Azure / azure-storage-net-data-movement

Azure Storage Data Movement Library for .Net
MIT License
275 stars 133 forks source link

Support Statement

If you are looking for support for any feature in our new storage service versions (e.g. Blob, File, DataLake) please look to our V12 releases. SDK Name Version Description NuGet/API Reference Links
Blob Storage SDK v12 for .NET v12.0.0 The next generation Blob Storage SDK. Supports sync and async IO. NuGet - Reference
File Storage SDK v12 for .NET 12.0.0-preview.5 The next generation File Storage SDK. Supports sync and async IO. NuGet - Reference
Data Lake Storage SDK v12 for .NET 12.0.0-preview.6 The next generation Data Lake Storage SDK. Supports sync and async IO. NuGet

Microsoft Azure Storage Data Movement Library (2.0.1)

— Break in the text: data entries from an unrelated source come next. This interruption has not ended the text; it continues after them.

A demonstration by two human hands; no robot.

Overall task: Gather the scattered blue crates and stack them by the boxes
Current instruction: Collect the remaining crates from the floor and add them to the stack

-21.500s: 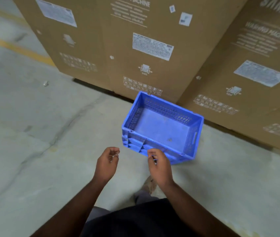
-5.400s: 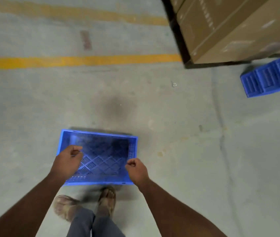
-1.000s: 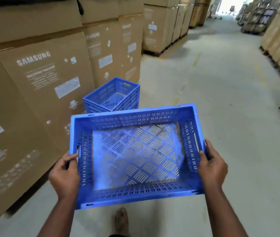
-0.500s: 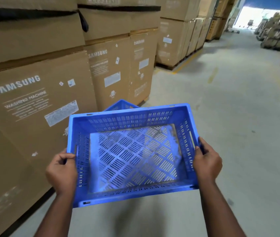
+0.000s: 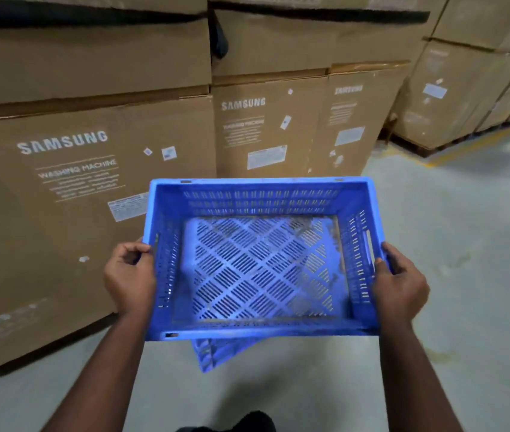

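Both hands gripping blue crate (image 5: 259, 257), left hand (image 5: 130, 275), right hand (image 5: 398, 288)

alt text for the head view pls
A person's left hand and right hand grip the short ends of an empty blue perforated crate, held above a second blue crate on the concrete floor, beside stacked Samsung washing machine boxes.
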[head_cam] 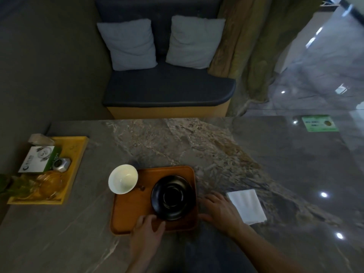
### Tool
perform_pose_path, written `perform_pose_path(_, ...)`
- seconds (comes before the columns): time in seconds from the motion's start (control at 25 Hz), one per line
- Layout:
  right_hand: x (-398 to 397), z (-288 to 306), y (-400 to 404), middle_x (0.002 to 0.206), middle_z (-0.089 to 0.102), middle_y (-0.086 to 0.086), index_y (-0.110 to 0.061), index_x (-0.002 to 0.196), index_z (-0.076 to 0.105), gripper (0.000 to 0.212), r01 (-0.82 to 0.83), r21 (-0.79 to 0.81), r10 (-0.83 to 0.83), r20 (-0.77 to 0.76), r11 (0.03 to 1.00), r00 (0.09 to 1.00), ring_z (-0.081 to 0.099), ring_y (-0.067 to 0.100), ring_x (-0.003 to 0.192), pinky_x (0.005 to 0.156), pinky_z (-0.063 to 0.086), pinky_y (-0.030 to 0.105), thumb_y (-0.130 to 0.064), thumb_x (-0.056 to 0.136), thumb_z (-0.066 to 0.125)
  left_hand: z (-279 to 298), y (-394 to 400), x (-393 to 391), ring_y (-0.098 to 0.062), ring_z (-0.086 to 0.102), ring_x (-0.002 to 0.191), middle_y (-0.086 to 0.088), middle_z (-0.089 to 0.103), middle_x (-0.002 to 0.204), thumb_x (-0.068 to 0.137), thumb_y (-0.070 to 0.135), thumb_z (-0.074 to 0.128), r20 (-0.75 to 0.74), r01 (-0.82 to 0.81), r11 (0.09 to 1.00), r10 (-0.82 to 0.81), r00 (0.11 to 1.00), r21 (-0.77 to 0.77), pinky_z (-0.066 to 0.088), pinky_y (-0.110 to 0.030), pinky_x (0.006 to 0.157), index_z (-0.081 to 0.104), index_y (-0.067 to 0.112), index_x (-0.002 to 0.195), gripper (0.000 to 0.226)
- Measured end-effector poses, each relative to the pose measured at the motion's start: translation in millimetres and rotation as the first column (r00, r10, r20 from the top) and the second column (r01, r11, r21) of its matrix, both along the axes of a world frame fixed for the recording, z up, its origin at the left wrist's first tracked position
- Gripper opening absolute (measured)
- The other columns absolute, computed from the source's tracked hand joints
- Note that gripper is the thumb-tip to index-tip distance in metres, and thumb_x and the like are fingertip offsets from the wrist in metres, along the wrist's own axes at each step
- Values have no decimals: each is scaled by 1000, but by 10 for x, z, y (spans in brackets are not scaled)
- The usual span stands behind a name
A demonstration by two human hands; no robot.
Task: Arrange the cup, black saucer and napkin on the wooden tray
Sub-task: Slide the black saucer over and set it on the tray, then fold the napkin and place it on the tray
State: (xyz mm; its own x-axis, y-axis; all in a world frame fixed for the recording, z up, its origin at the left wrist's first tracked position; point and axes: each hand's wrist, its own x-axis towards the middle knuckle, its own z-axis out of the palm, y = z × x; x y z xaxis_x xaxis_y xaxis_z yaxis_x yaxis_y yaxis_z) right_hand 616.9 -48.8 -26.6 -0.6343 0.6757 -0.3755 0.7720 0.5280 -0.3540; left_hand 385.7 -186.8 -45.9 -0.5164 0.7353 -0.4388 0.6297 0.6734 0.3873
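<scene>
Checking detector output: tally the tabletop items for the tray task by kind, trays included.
Wooden tray: 1
Yellow tray: 1
Black saucer: 1
White cup: 1
White napkin: 1
Total: 5
The smaller items on the yellow tray are too dim to count.

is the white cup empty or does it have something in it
Empty. The white cup stands upright at the far left corner of the wooden tray, and its inside shows only bare pale surface, with no liquid visible.
</scene>
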Motion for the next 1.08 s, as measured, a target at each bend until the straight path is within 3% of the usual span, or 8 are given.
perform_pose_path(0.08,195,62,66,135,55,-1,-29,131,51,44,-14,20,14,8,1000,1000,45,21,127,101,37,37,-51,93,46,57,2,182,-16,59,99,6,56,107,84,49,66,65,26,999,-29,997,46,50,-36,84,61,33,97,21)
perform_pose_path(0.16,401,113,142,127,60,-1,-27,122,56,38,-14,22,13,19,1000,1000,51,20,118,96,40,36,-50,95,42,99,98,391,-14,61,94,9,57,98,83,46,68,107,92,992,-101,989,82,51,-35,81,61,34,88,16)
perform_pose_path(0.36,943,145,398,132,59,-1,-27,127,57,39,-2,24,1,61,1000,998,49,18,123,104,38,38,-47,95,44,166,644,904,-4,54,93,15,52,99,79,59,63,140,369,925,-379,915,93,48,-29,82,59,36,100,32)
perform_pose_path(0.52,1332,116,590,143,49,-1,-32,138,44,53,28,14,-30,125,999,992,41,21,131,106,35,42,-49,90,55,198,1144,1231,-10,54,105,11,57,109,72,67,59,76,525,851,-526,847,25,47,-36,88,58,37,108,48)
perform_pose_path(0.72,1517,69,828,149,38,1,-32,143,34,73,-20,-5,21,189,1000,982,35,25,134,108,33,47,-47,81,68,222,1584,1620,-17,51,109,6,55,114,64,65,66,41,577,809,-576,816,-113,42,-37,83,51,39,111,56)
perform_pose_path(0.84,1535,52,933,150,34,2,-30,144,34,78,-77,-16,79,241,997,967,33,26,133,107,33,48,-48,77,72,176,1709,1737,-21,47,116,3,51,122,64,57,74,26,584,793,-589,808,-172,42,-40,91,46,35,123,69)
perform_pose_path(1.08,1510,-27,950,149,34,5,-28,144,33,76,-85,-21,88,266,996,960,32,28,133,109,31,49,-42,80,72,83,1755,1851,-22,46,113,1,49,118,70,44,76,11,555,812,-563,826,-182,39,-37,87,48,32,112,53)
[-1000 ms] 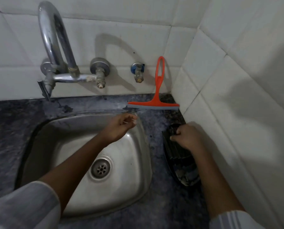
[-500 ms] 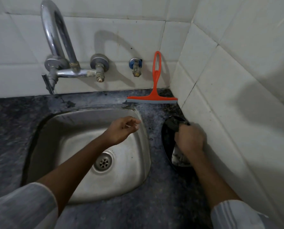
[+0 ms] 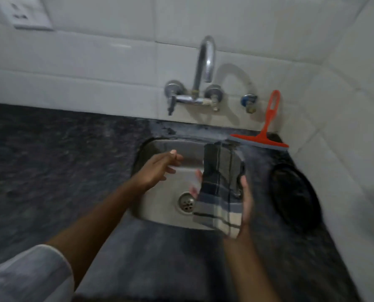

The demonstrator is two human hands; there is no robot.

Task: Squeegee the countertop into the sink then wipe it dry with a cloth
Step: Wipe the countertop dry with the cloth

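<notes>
**Cloth lifted, drying about to begin**

Taking the sink (image 3: 160, 216) as landmark: the counter (image 3: 51, 171) stretches to its left and around it. Over the basin hovers the left hand (image 3: 160, 168), fingers loosely spread, holding nothing. Just right of the drain, the right hand (image 3: 245, 205) now holds the striped cloth (image 3: 219, 192) up over the sink, fingers curled round its edges; half a second ago that hand was down on the dark dish (image 3: 295, 192) right of the sink, where the cloth lay. The squeegee (image 3: 266, 136) stands parked behind the sink's right corner, leaning on the wall, so squeegeeing looks finished and wiping comes next.

Count: one sink, one tap (image 3: 204, 68), one cloth, one squeegee, one dish, two hands.
</notes>
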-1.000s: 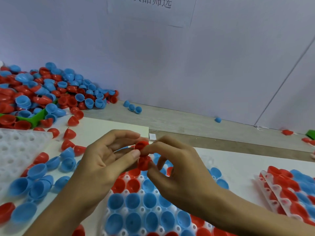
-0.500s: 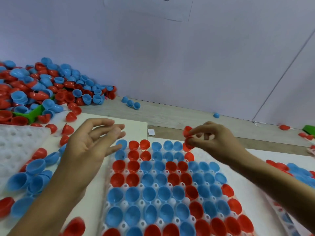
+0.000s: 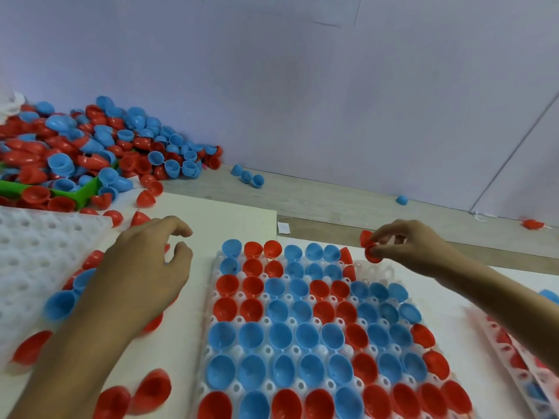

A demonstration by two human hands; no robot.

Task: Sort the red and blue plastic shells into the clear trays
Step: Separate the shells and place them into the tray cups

The Microsoft Azure Storage Data Movement Library designed for high-performance uploading, downloading and copying Azure Storage Blob and File. This library is based on the core data movement framework that powers AzCopy.

For more information about the Azure Storage, please visit Microsoft Azure Storage Documentation.

Note: As of 0.11.0, the namespace has changed to Microsoft.Azure.Storage.DataMovement from Microsoft.WindowsAzure.Storage.DataMovement.

Features

Getting started

For the best development experience, we recommend that developers use the official Microsoft NuGet packages for libraries. NuGet packages are regularly updated with new functionality and hotfixes.

Target Frameworks

Requirements

To call Azure services, you must first have an Azure subscription. Sign up for a free trial or use your MSDN subscriber benefits.

Download & Install

Via Git

To get the source code of the SDK via git just type:

git clone https://github.com/Azure/azure-storage-net-data-movement.git
cd azure-storage-net-data-movement

Via NuGet

To get the binaries of this library as distributed by Microsoft, ready for use within your project you can also have them installed by the .NET package manager NuGet.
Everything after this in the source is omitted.